姫川の人となりを第三者目線で描いたシリーズの中異色作です。特に事件が起きるわけでもなく、一般第三者目線での姫川を描く、シリーズの中のちょっとした息抜き、といった掌編です。
「インデックス」
『ブルーマーダー』事件が犯人逮捕とはなったものの事件の詳細は未だ不明のままだった。そうした折、姫川は池袋署刑事課強行犯捜査係との併任で、本部の刑事部捜査一課への異動の内示を受ける。ただ、あの井岡も同じ刑事部捜査一課への併任配置であり、翌日から相棒としてブルーマーダー事件の捜査も行うことになってしまうのだった。
珍しく、姫川と本シリーズの名物男である井岡とが組んだ捜査を見せてくれます。いつも姫川につきまとい、姫川を辟易とさせている井岡ですが、刑事としての腕は確かなものがあるのです。
「お裾分け」
小金井署の特捜本部で、姫川を主任として本部から派遣されていたやりにくい三人とチームを組むことになる。
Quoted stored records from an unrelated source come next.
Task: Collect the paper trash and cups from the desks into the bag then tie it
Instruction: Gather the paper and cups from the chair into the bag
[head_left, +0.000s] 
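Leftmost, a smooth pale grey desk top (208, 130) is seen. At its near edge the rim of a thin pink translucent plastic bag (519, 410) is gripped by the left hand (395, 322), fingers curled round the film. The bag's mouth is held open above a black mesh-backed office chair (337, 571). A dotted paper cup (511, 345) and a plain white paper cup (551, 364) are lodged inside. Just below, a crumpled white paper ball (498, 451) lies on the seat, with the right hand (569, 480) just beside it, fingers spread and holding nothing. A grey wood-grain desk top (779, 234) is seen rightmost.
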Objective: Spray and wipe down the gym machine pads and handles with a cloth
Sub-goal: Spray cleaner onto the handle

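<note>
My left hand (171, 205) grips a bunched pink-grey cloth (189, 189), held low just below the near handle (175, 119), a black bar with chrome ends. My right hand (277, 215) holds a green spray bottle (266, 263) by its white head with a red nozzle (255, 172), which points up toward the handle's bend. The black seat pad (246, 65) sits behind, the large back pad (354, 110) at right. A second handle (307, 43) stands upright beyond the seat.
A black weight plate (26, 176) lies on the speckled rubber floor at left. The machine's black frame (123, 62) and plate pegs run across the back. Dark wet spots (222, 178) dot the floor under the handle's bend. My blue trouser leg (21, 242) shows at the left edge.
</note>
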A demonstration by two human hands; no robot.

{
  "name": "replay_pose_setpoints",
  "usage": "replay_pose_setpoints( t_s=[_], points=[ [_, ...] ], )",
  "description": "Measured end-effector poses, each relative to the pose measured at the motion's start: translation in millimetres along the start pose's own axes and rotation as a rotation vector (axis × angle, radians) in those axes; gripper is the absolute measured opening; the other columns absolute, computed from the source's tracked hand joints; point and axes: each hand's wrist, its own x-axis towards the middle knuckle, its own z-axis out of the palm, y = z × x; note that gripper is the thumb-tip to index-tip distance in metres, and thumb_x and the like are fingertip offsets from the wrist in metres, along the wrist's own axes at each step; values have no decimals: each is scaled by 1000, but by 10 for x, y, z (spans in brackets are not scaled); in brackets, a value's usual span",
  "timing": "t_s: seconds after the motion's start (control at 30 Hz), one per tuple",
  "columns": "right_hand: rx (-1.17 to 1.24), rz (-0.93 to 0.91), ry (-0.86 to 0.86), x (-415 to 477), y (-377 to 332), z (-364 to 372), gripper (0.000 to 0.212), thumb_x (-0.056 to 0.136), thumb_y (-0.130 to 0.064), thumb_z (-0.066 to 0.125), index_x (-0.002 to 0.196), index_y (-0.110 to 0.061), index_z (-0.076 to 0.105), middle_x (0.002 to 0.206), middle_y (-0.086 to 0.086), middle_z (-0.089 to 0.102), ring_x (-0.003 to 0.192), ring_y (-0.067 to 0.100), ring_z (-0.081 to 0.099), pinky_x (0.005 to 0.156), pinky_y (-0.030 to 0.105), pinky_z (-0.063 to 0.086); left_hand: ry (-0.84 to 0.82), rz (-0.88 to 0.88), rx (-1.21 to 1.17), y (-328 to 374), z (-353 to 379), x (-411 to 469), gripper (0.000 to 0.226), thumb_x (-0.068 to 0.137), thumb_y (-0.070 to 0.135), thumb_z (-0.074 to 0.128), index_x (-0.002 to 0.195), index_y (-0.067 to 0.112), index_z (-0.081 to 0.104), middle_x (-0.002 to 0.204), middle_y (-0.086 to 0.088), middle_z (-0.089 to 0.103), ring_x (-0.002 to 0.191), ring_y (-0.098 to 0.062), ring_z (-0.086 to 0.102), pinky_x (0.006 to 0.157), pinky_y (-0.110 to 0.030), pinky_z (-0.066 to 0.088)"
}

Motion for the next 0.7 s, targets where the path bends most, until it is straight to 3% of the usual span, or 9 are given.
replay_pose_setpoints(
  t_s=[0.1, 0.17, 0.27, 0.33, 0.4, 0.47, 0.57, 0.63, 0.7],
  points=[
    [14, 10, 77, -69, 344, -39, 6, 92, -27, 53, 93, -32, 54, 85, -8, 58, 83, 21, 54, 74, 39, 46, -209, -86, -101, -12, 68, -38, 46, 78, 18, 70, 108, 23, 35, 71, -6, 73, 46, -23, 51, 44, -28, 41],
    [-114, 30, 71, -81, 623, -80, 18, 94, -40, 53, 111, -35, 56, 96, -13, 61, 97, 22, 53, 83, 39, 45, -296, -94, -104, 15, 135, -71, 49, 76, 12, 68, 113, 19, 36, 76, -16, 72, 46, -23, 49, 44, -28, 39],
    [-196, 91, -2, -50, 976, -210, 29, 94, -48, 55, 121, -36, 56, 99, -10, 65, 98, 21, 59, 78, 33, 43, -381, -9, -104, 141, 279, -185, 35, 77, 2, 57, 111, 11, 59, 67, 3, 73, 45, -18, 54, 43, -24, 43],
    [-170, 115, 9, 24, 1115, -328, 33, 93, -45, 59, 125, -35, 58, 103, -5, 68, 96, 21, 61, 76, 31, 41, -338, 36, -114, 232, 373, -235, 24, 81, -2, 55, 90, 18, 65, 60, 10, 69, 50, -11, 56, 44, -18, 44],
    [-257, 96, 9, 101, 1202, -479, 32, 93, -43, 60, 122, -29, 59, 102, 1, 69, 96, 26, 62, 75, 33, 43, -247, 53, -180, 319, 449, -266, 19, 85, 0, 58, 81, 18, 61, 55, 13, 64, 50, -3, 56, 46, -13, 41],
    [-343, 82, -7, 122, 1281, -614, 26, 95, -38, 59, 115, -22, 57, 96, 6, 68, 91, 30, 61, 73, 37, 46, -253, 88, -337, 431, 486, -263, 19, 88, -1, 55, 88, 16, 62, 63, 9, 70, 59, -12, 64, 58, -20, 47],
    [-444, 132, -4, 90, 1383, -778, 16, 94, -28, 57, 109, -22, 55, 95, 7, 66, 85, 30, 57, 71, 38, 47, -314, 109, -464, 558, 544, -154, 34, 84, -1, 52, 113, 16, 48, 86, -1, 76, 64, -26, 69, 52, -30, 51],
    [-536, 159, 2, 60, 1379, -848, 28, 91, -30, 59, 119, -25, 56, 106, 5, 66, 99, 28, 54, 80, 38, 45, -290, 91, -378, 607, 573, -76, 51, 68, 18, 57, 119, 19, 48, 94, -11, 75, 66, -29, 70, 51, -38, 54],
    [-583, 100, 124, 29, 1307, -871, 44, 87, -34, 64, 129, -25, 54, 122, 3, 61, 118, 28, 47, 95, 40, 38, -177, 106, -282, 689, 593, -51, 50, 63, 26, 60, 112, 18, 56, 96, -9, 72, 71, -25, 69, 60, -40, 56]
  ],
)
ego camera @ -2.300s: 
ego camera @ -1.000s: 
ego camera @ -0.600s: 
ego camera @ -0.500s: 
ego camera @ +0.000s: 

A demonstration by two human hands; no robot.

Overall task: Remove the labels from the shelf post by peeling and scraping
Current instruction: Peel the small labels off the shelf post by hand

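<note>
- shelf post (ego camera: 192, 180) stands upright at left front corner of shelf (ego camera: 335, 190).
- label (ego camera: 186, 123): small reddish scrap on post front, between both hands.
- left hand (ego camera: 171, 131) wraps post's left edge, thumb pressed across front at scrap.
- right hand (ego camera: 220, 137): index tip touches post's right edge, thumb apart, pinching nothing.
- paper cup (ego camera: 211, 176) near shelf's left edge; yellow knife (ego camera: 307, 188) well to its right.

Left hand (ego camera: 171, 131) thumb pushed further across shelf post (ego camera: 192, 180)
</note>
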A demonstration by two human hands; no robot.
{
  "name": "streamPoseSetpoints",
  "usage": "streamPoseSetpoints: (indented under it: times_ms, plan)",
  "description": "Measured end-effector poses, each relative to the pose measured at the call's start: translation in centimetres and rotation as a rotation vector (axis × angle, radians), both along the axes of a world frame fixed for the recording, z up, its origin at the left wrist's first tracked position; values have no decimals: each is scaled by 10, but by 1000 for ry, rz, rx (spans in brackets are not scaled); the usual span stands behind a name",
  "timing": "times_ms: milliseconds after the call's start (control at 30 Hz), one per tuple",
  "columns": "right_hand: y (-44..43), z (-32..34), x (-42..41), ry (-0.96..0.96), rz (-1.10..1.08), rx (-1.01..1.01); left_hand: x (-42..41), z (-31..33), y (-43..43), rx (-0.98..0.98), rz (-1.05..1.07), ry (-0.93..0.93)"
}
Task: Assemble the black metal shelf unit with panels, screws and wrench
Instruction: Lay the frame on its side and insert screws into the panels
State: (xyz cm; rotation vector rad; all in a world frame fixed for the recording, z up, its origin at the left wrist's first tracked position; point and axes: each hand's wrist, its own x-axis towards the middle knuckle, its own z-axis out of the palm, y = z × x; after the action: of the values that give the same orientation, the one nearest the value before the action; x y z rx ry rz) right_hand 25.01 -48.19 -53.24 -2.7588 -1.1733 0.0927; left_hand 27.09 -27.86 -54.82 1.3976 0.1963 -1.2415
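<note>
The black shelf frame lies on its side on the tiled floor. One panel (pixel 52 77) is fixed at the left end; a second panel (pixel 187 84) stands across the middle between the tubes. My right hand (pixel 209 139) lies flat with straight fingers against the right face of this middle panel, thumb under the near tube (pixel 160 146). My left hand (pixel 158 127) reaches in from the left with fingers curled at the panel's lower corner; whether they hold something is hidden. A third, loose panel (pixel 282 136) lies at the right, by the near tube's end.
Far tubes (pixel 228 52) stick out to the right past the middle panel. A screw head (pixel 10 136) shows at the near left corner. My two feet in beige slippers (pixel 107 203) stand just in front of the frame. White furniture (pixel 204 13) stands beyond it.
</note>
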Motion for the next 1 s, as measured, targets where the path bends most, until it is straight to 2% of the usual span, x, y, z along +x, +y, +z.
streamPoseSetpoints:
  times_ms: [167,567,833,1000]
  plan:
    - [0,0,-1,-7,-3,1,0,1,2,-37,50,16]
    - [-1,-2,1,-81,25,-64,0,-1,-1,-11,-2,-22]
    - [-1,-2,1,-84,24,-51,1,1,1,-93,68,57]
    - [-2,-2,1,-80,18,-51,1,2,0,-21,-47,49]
何より、このチームには併任を解かれたはずの井岡まで参加するのだった。
この作品でも井岡と姫川との迷コンビの掛け合いが全編を貫いています。
「落としの玲子」
姫川と今泉とが飲んでいる席で、今泉は姫川の取り調べが下手だと言う。しかし、とある写真をきっかけに今泉と姫川との立場が逆転するのでした。
この作品も、シリーズの中での息抜き的な位置を占める作品です。いつも姫川を助けてくれる今泉とのほのぼのとした一シーンです。
「夢の中」「闇の色」
姫川班は、墨田区本所署管内で発生した刺傷事件の応援として本所署へ詰めることになる。被害者の峰岡里美に話を聞くと里美はなかなか意思表示をしません。不審に思った姫川が調べると、里美には子供がいることが判明する。
このシリーズの本来のトーンが戻ってきた、といえる作品です。何故にこの作品を短編二編に分けているのかよく分かりません。掲載雑誌との兼ね合いなのでしょうか。
本書の後に姫川玲子シリーズの『ルージュ: 硝子の太陽』という作品が出版されています。この作品は『ノワール-硝子の太陽』という作品と同時に発表されたもので、ノワールのほうはジウシリーズの流れをくむ物語となっています。この二作品は登場人物の一部が共通しており、姫川玲子シリーズとジウシリーズの流れをくむ新宿セブンシリーズとが、合流とまではいきませんが、世界を共通にするという仕掛けになっているのです。
本シリーズは、私の中ではこの手の警察小説の中では今一番のっている、面白いシリーズと言えるかもしれません。
本書はそうしたシリーズの中の隙間を埋める短編集であり、姫川玲子という人物を立体的に浮かび上がらせる一を占めると言えるでしょう。